The pathogenesis of fibromuscular degeneration is still an enigma, but there is no atherosclerosis or inflammation in the lesions. The most common form is medial fibroplasia, which has predominance in women of 20 to 60 years of age.⁷ Hence, female hormones might play a pathogenetic role. Fibromuscular degeneration is responsible for 5% to 10% of cases with renal artery stenosis, as described in Chapter 95, and it appears to have an asymptomatic prevalence of 2% in the general Western population.⁸ The second most common location is the coronary artery, but the pathology has been reported in almost every artery in
the body. The clinical picture corresponds to the affected site: renal artery—hypertension; coronary artery—angina; carotid or vertebral artery—transient ischemic attacks (TIAs), stroke, or dissection.

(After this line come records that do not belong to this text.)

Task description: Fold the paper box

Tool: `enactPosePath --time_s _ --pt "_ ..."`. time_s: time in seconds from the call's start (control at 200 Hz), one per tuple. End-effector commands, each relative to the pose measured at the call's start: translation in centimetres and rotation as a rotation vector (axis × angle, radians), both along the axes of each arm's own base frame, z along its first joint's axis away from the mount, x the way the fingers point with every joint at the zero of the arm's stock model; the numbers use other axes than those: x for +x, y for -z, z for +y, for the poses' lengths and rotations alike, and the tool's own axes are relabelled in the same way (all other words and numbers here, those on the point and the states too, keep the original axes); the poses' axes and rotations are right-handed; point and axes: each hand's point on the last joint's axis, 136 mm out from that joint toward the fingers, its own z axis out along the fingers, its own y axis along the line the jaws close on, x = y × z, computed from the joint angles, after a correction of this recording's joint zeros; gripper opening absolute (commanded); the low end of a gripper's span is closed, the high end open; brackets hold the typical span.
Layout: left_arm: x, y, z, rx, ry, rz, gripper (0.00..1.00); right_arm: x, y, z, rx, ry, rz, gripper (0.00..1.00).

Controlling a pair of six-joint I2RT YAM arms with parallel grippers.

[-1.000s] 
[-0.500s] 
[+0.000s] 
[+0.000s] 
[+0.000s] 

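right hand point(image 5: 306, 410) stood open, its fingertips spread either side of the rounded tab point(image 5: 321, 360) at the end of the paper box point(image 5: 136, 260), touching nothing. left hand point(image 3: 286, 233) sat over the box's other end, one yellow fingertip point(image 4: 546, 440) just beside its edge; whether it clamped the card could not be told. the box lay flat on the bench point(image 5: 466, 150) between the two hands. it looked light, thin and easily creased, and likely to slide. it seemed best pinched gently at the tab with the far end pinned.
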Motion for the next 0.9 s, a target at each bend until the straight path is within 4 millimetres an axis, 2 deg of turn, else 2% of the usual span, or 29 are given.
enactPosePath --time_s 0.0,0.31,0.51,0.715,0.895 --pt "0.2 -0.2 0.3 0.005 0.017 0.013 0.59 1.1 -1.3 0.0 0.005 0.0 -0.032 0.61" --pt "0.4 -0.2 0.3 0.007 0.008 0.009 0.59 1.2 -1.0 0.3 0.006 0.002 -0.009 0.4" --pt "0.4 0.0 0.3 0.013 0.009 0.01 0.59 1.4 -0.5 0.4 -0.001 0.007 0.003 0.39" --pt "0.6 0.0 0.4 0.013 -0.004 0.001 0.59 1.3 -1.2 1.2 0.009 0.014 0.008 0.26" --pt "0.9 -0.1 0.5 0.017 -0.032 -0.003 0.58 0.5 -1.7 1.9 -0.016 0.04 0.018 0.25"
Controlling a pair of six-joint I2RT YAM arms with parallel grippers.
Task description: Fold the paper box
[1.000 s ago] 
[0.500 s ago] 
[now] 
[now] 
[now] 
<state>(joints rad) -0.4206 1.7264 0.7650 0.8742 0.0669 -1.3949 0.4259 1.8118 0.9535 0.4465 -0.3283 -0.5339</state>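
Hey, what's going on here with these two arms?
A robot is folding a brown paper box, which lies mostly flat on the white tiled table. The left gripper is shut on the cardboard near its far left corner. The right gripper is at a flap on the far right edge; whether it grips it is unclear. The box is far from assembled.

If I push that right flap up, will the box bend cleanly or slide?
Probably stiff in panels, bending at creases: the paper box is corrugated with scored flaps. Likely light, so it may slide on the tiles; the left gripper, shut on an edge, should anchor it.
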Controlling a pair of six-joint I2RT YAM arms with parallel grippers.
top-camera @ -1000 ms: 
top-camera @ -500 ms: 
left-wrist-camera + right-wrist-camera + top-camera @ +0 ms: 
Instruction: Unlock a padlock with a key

The heterogeneous groups of vasculitides reflect the diversity of the immune system with a large variety of clinicopathologic pictures. The diseases can be classified as large, medium-sized, or small-vessel vasculitis, and important members are giant cell arteritis, Takayasu arteritis, rheumatoid vasculitis, IgG4-related aortitis, polyarteritis nodosa, Kawasaki disease, Wegener granulomatosis, Churg-Strauss syndrome, microscopic polyangiitis, Henoch-Schönlein purpura, cryoglobulinemic vasculitis, druginduced vasculitis, infection-related vasculitis, systemic lupus erythematosus-related vasculitis, Behçet disease, and Cogan syndrome. The pathology includes granulomatous—sometimes caseating, giant cell, necrotizing, lymphoplasmacytic, leukocytoclastic, neutrophilic (with microabscesses), eosinophilic, aneurysmatic, and/or arteriovenous shunting components. The vasculitides are described outside of this section in Chapter 100.